### Data block

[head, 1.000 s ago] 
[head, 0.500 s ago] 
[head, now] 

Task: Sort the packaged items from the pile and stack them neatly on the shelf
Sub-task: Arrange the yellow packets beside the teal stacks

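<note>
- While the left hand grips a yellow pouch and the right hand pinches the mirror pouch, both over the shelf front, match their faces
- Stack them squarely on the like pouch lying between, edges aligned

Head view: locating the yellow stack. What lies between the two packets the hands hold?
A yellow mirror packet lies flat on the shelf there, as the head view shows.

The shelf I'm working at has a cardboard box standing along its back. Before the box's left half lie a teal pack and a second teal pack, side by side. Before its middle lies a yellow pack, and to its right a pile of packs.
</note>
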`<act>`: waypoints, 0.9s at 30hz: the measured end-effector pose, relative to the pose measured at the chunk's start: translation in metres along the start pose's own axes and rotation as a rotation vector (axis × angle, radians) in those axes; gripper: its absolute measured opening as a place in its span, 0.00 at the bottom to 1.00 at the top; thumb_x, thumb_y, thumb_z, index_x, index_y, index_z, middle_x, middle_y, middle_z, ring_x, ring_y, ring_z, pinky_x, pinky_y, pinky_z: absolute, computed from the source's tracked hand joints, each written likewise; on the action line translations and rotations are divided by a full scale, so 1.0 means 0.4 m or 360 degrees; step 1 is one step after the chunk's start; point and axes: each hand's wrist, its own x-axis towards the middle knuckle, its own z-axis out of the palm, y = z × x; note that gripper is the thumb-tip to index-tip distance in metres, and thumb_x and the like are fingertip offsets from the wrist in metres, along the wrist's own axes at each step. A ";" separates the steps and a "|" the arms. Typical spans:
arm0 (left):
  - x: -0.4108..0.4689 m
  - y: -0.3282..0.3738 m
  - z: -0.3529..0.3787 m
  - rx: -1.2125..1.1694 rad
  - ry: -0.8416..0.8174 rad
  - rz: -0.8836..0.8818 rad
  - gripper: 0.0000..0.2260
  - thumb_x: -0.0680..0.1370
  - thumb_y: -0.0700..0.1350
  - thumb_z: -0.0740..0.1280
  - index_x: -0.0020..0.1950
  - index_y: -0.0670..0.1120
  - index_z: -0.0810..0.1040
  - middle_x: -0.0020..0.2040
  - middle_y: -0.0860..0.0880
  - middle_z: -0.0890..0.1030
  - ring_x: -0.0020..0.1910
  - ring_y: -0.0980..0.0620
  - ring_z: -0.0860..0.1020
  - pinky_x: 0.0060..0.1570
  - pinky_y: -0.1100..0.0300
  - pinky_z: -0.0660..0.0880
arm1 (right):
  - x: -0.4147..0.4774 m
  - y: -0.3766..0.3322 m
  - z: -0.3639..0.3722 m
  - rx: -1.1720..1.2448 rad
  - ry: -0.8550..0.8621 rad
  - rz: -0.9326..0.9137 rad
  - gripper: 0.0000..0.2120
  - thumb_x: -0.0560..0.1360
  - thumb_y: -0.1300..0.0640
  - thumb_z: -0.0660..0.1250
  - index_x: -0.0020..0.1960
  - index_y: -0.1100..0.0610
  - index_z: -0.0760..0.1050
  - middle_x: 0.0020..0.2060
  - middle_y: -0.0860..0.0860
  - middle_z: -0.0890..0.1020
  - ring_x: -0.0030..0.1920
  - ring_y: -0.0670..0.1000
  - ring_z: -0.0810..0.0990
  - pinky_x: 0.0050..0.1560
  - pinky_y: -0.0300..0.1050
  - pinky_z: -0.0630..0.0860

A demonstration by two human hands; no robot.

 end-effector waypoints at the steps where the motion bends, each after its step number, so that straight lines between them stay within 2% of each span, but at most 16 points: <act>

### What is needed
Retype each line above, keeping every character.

### Answer to the exercise
[head, 1.000 s ago] 
[head, 0.500 s ago] 
[head, now] 

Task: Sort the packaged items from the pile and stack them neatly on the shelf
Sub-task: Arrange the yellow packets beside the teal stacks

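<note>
- While the left hand grips a yellow pouch and the right hand pinches the mirror pouch, both over the shelf front, match their faces
- Stack them squarely on the like pouch lying between, edges aligned

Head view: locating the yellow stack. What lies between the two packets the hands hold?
A yellow mirror packet lies flat on the shelf there, as the head view shows.

The shelf I'm working at has a cardboard box standing along its back. Before the box's left half lie a teal pack and a second teal pack, side by side. Before its middle lies a yellow pack, and to its right a pile of packs.
</note>
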`<act>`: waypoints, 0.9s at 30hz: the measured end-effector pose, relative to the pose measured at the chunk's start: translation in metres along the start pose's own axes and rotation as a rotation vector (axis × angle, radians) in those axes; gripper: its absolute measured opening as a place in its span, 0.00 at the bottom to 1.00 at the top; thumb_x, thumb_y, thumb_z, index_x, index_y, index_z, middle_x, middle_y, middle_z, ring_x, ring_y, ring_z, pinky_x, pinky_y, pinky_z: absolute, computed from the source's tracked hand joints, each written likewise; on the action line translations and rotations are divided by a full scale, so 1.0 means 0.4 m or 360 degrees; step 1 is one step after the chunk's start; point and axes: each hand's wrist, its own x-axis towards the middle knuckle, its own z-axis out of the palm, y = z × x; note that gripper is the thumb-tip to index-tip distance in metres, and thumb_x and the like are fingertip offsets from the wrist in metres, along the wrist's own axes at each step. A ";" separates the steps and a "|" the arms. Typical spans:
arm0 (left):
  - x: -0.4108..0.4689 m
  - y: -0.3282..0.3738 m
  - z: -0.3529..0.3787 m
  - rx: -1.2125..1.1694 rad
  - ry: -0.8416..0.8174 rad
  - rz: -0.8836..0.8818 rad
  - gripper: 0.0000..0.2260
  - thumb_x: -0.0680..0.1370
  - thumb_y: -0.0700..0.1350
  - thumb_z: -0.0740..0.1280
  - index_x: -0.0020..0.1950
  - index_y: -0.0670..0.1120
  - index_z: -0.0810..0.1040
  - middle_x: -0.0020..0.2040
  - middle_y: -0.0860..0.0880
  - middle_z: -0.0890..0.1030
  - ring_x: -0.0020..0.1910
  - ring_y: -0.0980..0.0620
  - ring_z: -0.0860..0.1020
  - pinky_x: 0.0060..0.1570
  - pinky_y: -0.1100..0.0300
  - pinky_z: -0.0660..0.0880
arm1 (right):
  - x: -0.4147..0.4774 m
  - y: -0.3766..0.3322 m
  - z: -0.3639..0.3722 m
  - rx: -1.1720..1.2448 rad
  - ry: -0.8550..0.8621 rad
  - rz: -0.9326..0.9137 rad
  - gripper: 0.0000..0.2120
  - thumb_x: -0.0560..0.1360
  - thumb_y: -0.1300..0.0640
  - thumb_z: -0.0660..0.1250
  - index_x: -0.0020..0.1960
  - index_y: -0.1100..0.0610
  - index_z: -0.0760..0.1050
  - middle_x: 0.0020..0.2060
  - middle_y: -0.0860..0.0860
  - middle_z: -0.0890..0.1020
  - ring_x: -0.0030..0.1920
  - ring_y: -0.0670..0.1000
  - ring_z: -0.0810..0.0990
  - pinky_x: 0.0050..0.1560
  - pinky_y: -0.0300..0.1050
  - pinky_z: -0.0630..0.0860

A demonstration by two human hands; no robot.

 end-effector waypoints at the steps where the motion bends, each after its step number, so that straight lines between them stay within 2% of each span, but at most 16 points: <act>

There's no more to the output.